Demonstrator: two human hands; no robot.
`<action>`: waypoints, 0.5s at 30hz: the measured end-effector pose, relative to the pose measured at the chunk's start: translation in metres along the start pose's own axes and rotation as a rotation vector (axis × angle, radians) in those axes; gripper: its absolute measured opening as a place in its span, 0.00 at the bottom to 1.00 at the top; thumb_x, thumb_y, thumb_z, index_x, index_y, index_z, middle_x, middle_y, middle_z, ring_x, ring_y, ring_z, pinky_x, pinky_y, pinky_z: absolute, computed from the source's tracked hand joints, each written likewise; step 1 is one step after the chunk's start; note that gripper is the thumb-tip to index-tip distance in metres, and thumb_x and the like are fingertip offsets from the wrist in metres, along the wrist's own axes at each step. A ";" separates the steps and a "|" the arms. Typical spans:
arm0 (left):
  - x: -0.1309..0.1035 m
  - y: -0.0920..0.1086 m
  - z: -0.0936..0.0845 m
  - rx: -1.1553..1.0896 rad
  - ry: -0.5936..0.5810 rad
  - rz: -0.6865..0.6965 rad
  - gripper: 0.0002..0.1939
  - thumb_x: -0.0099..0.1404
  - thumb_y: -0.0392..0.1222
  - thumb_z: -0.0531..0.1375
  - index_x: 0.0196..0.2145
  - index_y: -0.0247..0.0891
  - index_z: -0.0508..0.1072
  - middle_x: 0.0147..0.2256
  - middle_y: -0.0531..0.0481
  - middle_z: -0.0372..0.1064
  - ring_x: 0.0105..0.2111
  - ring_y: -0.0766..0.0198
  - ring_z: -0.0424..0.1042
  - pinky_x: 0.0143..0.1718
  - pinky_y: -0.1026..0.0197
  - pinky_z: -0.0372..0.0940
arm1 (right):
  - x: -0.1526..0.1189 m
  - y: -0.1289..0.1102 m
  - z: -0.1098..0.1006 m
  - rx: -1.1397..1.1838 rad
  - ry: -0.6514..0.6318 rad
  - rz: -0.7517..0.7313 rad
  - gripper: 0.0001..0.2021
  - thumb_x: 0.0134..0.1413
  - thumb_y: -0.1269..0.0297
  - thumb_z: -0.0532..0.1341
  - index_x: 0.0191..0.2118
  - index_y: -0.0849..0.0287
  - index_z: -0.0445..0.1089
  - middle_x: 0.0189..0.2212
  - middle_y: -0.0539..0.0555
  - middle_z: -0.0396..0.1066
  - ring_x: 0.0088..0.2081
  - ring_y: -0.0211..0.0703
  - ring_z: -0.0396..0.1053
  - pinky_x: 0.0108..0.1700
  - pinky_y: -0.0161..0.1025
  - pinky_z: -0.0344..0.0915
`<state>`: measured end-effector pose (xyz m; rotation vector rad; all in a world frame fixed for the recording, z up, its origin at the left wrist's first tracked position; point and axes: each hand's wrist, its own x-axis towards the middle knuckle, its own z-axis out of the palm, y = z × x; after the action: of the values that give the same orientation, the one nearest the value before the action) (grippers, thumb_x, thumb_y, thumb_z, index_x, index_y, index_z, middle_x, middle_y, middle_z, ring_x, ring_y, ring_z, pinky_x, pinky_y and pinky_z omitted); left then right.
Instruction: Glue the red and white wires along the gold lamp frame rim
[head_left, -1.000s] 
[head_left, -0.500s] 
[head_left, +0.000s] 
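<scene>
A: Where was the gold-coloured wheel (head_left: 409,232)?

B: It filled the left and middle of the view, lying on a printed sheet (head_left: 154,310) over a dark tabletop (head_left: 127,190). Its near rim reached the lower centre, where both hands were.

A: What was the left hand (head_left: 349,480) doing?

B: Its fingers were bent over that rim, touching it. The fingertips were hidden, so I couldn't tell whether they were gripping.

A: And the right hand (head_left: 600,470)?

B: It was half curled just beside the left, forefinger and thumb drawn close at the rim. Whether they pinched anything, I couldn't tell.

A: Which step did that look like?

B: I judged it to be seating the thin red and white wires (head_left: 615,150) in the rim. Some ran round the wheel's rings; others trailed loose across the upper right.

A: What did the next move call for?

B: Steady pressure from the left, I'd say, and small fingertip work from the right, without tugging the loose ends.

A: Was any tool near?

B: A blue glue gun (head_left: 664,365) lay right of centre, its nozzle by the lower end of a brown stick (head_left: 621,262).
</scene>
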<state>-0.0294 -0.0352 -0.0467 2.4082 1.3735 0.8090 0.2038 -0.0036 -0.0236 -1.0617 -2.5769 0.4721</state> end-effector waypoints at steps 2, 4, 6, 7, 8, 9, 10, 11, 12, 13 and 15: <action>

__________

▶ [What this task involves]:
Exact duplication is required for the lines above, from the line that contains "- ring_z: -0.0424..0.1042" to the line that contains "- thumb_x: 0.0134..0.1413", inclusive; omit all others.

▶ [Exercise solution]:
  - ring_z: -0.0424..0.1042
  - pinky_x: 0.0143..0.1718
  - pinky_y: -0.1026..0.0197
  - pinky_z: -0.0372..0.0940
arm1 (right):
  - x: -0.1526..0.1189 m
  - y: -0.1289..0.1102 m
  - z: -0.1098..0.1006 m
  - rx: -1.1397..1.1838 rad
  - ry: -0.6514..0.6318 rad
  - rz: -0.7517..0.7313 rad
  - gripper: 0.0001..0.2021
  - thumb_x: 0.0134..0.1413

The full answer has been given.